Despliega el menú
Branded
noticia patrocinada

noticia patrocinada

Nueva ley hipotecaria: ¿habrá guerra?

Esta normativa busca proteger los intereses de la parte más débil del contrato de préstamo garantizado con hipoteca, que es el consumidor que la pide para comprar la que va a ser su vivienda.
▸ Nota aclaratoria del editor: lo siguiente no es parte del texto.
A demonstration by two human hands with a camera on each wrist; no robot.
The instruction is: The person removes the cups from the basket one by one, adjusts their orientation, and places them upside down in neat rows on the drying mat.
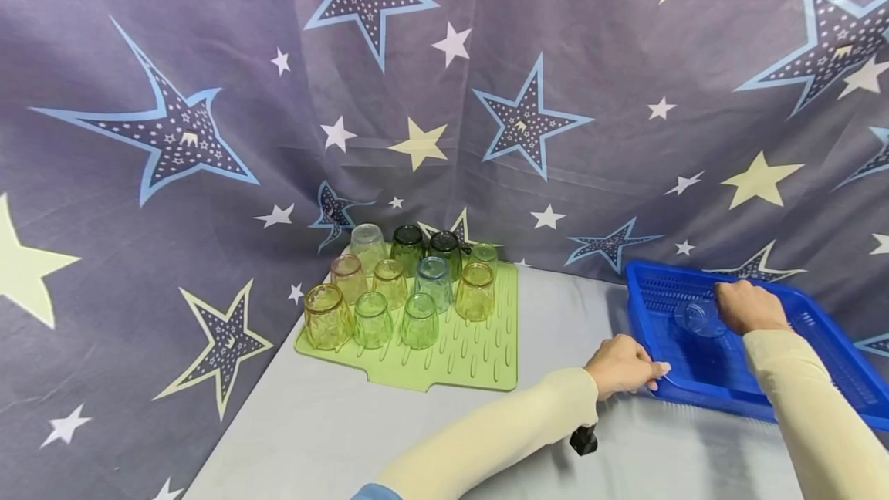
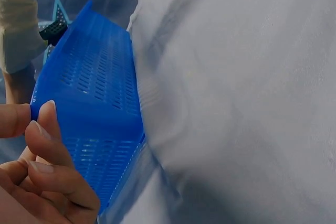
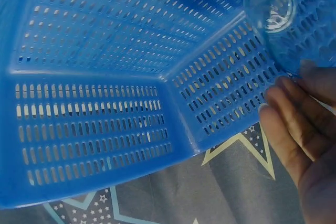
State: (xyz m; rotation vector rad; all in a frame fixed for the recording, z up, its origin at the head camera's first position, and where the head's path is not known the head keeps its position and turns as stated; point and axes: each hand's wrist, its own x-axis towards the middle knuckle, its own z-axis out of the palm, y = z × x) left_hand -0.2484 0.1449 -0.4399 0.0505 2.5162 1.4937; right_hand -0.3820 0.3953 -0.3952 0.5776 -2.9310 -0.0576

Enrique Plaza, director del Departamento de Derecho Público.
Enrique Plaza, director del Departamento de Derecho Público.
Vilarrubí Abogados

Ya ha entrado en vigor, después de años de espera y de polémicas resoluciones judiciales, la conocida como nueva ley hipotecaria, cuyo nombre técnico es Ley 5/2019 de 15 de marzo, reguladora de los contratos de crédito inmobiliario. Así comienza Enrique Plaza, director del Departamento de Derecho Público de Vilarrubí Abogados, su exposición sobre este nuevo marco legislativo

¿Qué busca la ley? En principio proteger los intereses de la parte más débil del contrato de préstamo garantizado con hipoteca que es el consumidor que pide una hipoteca para comprar la que va a ser su vivienda. Exige a los bancos una mayor transparencia para que los deudores tengan más conocimiento de sus derechos y obligaciones antes de pedir una hipoteca.

¿Qué novedades aporta la ley? Son muchas pero las que más pueden interesar a nuestros lectores son las siguientes. Por un lado, los gastos que deberá asumir el que pida una hipoteca serán tan solo los de tasación de la vivienda que suelen rondar una media de 300 euros. Por ley y por primera vez en 20 años, el banco asumirá los gastos de notario, registro, gestoría y el impuesto de actos jurídicos documentados.

También se abaratan algunas comisiones. Igualmente se prohíbe la comisión de estudio que se venía cobrando habitualmente al consumidor. La comisión de apertura no se prohíbe. Asimismo, quedan prohibidas las cláusulas suelo.

Por otro lado, la entidad financiera pueda obligar a contratar un seguro, pero no puede obligar a que se contrate con la misma entidad o cualquier otra. El cliente elige.

No se podrá iniciar la ejecución hipotecaria si no hay 12 meses de impago durante la primera mitad del préstamo o 15 si se está en la segunda mitad. Antes eran 3 meses de impago.

Además, se abarata la conversión de una hipoteca a tipo variable en una a tipo fijo. Ahora este cambio no puede superar el 0,15% de comisión.

El cliente elije el notario. El banco remitirá la documentación al notario elegido. El cliente, como mínimo 10 días antes de la firma de la hipoteca, deberá acudir al notario que le informará y resolverá sus dudas, levantando un acta gratuita de haber cumplido con esta exigencia legal. Adquiere especial importancia la Ficha Europea de Información Normalizada (FEIN) que recoge cláusulas, gastos, simulaciones de cuotas… que deberá ser entregada por el banco y explicada por el notario. Por tanto habrá que ir dos veces a la notaría.

Con todo ello, y otras modificaciones previstas, solo cabe preguntarse si esta nueva normativa va a suponer un abaratamiento o un encarecimiento de las hipotecas. Lo cierto es que esta nueva normativa aporta seguridad jurídica y este hecho siempre favorece el desarrollo de un mercado hipotecario más transparente y alejado de los abusos de estos años atrás. Otra cuestión será si este cambio supone un aumento o disminución de los costes netos. En esta cuestión lo mejor es que el mercado se regule por sí solo.